Question and Answer c/o Nancy Viscotsky, M.P.H.
The University of Texas M. D. Anderson Cancer Center
Department of Gastrointestinal Oncology, Box 078
1515 Holcombe Blvd., Houston, TX 77030


Question

I have been found to have an inherited colon cancer predisposition. Now that I know that we have this gene in our family, I want to let other at-risk family members know about this. I have several family members who I have not kept in close contact with. How should I go about approaching family members to let them know that they are at increased risk for this condition?

Concerned in Texas


Answers

Dear Concerned in Texas,
I understand your motivation to inform your extended family about this important information. I also realize that it is often challenging to decide how best to notify at-risk relatives about this, especially those with whom you are not in close contact. Some individuals have told us that they felt overwhelmed and burdened by the responsibility of contacting and explaining this information to their family members, especially during the very emotional time right after receiving their own test results. To help share this information with family members, we often give our clients a brief letter or fact sheet about their specific condition, the availability of genetic counseling, and options available for managing cancer risk such as genetic testing and cancer screening, along with the name and contact number of their genetic counselor. The client can then give these to family members to help explain the implications of the genetic testing. In our clinic, we work closely with clients who have decided to have genetic testing to develop a plan to help them decide the best way to notify their appropriate family members. One thing we always ask is who in their families they have told about the genetic counseling process and their decision to have genetic testing. We sometimes learn that clients share this information with their close relatives like children, parents, and brothers and sisters. Many who have done this tell us that having discussed the process with relatives helps lay the groundwork for sharing the actual test results when they become available.
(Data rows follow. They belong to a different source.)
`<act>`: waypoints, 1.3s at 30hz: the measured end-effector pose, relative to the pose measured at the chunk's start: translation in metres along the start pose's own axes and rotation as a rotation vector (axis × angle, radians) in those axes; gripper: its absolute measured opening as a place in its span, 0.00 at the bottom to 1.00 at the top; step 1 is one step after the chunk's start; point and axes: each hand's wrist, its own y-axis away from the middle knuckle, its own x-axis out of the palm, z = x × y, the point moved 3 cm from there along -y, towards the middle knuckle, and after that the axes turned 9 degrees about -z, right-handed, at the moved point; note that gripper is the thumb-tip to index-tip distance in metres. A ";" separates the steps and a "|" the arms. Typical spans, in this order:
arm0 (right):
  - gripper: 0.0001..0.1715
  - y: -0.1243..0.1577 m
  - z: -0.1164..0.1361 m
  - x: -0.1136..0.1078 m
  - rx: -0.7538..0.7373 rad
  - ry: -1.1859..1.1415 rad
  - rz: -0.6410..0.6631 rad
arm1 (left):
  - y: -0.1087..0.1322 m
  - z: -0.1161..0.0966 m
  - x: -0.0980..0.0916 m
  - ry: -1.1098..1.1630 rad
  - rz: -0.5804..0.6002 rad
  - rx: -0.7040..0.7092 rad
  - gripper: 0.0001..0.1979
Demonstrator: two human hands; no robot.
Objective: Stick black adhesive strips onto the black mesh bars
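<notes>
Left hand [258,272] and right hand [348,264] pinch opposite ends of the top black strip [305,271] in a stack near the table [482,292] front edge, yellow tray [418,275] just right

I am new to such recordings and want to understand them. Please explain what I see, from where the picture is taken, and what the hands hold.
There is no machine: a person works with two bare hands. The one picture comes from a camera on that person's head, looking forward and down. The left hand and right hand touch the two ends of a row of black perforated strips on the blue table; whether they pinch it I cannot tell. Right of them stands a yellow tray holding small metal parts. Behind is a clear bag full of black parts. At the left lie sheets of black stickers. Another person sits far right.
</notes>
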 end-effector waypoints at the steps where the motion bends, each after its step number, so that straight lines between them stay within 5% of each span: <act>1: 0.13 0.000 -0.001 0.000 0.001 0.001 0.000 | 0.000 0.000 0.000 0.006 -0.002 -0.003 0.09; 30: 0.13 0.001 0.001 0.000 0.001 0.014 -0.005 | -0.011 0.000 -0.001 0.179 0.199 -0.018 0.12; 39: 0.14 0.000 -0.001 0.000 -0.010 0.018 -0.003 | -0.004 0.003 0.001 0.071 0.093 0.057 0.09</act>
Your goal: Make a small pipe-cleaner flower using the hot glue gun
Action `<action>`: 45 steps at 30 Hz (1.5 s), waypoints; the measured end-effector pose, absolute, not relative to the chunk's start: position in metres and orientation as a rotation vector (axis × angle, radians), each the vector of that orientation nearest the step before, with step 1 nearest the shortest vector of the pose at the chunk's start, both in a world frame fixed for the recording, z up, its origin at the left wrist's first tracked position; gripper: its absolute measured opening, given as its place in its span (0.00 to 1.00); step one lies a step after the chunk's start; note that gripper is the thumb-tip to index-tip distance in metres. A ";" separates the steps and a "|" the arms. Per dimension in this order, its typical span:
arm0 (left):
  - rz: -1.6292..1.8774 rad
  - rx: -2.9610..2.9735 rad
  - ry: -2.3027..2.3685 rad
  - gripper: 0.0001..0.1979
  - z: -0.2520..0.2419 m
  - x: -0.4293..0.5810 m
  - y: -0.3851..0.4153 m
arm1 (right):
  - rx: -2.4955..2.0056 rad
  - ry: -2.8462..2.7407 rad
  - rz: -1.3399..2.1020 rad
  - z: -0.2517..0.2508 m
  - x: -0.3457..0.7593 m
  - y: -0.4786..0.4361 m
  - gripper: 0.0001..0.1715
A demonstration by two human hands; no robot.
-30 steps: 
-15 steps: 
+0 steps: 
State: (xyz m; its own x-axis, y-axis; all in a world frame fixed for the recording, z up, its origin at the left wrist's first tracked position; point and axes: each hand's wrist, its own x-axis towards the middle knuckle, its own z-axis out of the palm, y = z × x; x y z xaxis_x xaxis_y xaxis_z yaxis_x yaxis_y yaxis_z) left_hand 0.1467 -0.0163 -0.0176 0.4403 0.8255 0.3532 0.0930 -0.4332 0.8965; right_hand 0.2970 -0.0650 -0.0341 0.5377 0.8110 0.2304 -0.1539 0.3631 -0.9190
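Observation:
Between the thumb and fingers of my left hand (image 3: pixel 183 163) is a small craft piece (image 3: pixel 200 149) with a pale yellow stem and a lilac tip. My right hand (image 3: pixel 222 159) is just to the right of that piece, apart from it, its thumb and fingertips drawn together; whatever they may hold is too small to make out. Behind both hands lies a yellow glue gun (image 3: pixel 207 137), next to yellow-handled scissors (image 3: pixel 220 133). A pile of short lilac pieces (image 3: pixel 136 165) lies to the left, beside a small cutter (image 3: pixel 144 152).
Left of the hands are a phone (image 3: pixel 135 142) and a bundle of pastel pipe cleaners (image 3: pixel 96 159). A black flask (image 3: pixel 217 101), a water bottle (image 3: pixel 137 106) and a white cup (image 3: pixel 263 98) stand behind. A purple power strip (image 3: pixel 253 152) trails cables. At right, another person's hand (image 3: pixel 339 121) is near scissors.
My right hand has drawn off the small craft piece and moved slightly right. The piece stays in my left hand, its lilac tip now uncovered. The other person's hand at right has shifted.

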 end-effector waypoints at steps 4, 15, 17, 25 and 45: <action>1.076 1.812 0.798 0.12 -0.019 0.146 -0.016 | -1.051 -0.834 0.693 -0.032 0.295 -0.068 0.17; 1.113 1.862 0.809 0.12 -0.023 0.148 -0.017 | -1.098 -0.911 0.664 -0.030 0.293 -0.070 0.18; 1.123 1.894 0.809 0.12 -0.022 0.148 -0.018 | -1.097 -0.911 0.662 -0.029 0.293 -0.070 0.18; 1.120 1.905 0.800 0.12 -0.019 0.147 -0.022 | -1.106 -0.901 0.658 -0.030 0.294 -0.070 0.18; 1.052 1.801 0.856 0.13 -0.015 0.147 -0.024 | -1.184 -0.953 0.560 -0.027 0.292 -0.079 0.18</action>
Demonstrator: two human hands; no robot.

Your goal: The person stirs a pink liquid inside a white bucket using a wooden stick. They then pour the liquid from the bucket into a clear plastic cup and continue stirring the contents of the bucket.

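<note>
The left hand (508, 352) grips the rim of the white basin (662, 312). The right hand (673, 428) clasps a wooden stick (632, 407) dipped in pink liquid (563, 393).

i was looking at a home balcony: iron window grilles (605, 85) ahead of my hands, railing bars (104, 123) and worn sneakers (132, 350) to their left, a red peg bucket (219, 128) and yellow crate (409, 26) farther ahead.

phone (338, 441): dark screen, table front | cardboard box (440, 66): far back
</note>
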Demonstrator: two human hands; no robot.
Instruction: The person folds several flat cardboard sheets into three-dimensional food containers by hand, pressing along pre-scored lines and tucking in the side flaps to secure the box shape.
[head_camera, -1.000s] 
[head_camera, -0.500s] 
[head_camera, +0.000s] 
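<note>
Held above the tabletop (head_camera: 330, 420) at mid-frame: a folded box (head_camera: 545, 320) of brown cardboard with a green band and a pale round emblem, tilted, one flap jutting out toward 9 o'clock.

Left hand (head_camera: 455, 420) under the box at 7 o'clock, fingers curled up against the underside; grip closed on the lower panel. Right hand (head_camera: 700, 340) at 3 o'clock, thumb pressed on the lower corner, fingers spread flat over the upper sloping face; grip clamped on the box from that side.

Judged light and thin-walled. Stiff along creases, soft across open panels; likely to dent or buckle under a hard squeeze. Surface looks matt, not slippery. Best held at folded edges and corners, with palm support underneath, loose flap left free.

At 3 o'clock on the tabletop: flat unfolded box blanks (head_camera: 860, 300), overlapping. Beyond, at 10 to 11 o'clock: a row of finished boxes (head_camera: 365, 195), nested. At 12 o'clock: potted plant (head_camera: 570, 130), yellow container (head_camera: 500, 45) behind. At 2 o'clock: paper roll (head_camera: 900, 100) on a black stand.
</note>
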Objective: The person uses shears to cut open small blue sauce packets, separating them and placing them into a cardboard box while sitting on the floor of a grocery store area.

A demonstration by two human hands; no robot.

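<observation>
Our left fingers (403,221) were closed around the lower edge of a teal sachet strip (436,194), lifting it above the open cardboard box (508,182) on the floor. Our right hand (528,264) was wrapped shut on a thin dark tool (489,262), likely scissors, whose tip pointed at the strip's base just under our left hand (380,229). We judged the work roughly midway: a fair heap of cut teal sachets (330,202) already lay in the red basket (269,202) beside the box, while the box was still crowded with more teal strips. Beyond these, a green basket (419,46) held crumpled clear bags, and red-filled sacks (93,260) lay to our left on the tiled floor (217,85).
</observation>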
Patricia Ward, M.S., C.G.C Genetic Counselor

Dear Concerned in Texas,
My sister's colon cancer was found too late. Not wanting any more family to go through this, I wrote a letter. It was a very heartfelt letter saying cancer is a life or death matter, please deal with it. This letter was sent to one cousin in a family of fourteen children, the only one I had been in contact with. She asked if she could send copies of my letter to each of her brothers and sisters. Because she did this, everyone is aware of the cancer and some have been tested. My sister, Wendy died of HNPCC in May. At her memorial service I talked with the cousin who had received a copy of my letter and has been tested. My letter is now in her doctor's files. The letter method worked for us, with knowledge shared, you may save a life, as my sister who died has saved the lives of our family members. Thank you for your care and concern for your family!

Robyn

 

I have FAP. I have two children, ages 5 and 7 who are at risk. Our family does not discuss the issue of FAP very often because I had my surgery years before they were born. At what age should we start talking to our children about this? I know it is important for them to understand this condition, but I don't want to scare them.